Federal Court Decisions

Decision Information

Decision Content

                                                                                                                                      Date: 200106

                                                                                                          Court File No.: IMM-5236-99

                                                                                                       Neutral Citation: 2001 FCT 598

Ottawa, Ontario, this 6th day of June, 2001

PRESENT: THE HONOURABLE MR. JUSTICE BLANCHARD

BETWEEN:

                                                     BEHZAD NOOSHINRAVAN

                                                                                                                                            Applicant

                                                                         - and -

                           THE MINISTER OF CITIZENSHIP AND IMMIGRATION

                                                                                                                                        Respondent

                                            REASONS FOR ORDER AND ORDER

Facts   

[1]                This is an application under s. 18.1 of the Federal Court Act, R.S.C. 1985, c. F-7, of a decision of a visa officer, Francine Galarneau (the "Visa Officer"), dated August 1, 1999, wherein the applicant's application for permanent residence in Canada was refused.

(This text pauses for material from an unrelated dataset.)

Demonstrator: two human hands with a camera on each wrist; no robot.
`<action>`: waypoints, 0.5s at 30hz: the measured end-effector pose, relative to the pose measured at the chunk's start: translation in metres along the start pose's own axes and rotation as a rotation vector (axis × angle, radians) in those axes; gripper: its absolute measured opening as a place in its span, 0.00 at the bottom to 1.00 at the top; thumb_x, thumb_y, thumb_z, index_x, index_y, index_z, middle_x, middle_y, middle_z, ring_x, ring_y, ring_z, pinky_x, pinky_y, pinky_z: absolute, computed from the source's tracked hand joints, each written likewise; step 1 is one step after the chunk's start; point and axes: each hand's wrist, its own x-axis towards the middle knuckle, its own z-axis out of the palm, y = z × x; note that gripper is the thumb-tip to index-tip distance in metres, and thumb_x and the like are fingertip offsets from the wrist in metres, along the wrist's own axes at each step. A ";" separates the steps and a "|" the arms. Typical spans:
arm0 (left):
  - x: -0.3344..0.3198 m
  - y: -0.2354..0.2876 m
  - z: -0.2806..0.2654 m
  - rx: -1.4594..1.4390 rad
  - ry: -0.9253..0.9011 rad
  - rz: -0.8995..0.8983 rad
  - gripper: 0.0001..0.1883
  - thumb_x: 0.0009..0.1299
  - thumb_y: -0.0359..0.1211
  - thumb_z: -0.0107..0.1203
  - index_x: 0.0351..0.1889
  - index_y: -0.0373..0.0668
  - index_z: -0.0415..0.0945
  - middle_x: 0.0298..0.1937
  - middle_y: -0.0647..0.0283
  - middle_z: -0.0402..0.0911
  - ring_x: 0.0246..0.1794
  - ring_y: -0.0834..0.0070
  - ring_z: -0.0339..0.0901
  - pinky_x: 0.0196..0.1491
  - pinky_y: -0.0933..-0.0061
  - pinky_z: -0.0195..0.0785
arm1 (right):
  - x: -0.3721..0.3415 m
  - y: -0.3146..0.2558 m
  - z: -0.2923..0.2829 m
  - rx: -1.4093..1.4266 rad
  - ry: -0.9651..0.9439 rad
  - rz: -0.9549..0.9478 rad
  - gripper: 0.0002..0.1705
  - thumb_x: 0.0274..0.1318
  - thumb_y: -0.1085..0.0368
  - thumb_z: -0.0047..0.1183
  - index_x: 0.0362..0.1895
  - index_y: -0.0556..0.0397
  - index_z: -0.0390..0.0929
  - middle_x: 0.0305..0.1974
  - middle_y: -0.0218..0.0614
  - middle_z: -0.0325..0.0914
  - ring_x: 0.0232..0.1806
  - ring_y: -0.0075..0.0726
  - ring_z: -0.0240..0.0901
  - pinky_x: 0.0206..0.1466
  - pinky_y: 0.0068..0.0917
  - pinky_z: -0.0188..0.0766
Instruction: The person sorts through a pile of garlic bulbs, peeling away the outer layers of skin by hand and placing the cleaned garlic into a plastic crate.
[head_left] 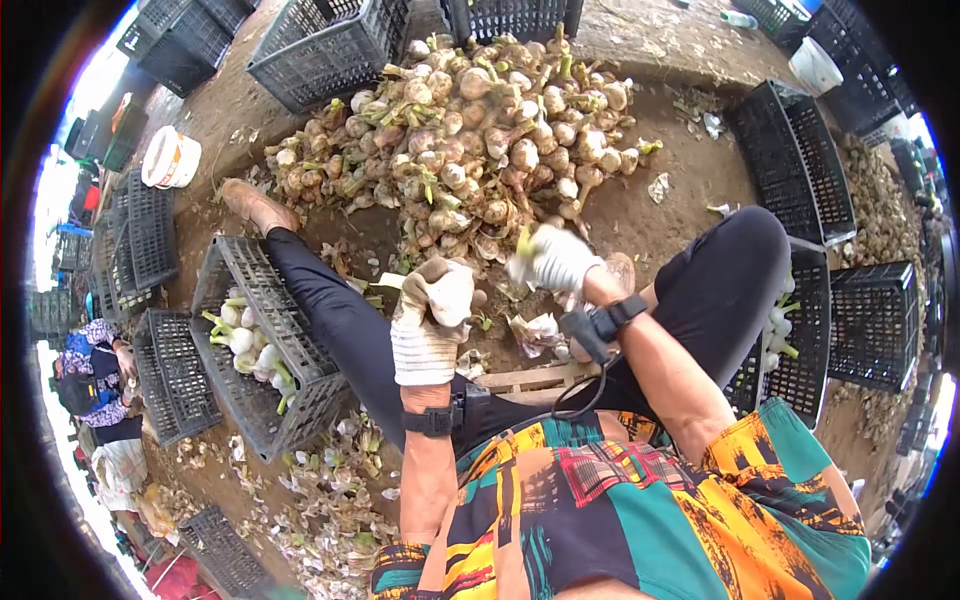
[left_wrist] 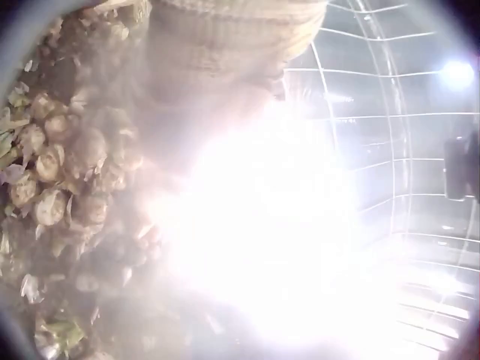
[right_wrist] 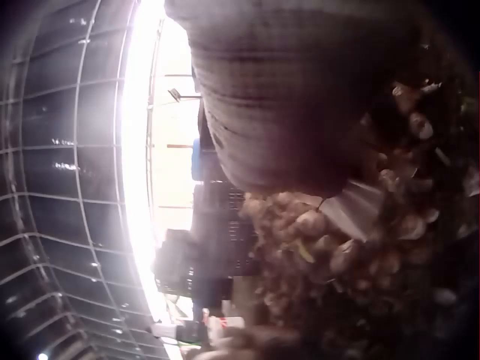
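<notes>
My gloved left hand [head_left: 432, 325] grips a whitish garlic bulb [head_left: 452, 298] in front of my lap, and a pale cut stem [head_left: 390, 281] sticks out to its left. Glare washes out most of the left wrist view, hiding the bulb there. To the right, my gloved right hand [head_left: 563, 262] is blurred, its fingers bent, with a yellowish-green bit at the fingertips. Under that hand the right wrist view shows a pale flat piece [right_wrist: 354, 210]; I cannot tell what it is. Beyond both hands lies a large heap of untrimmed garlic [head_left: 470, 140] on the ground.
A black crate [head_left: 285, 350] holding cleaned garlic bulbs stands by my left leg. Another crate [head_left: 805, 340] with bulbs is partly behind my right knee. Empty crates [head_left: 330, 50] stand around the heap. A white bucket [head_left: 171, 158] is at left, and another person [head_left: 95, 375] sits beyond.
</notes>
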 end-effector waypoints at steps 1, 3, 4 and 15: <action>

[2]                The applicant is a citizen of Iran who applied in the independent category with an intended occupation of "Furniture Designer/Wood Carver" and was assessed under the National Occupational Classification ("NOC") and the Canadian Classification Dictionary of Occupations ("CCDO").


[3]                Because the applicant's original application was submitted before May 1, 1997, he fell within the transitional provisions of the Immigration Regulations, 1978, SOR/78-72 (the "Regulations"), ss. 2.03(2), which provides for a reassessment of a negative decision, rendered under the CCDO, that was still pending on May 1, 1997. The reassessment allows the applicant to be assessed under the NOC. In this case, the original Visa Officer rendered a decision refusing the applicant's application for permanent residence in Canada on April 23, 1998, having assessed the applicant under the CCDO. He was therefore granted a reassessment.   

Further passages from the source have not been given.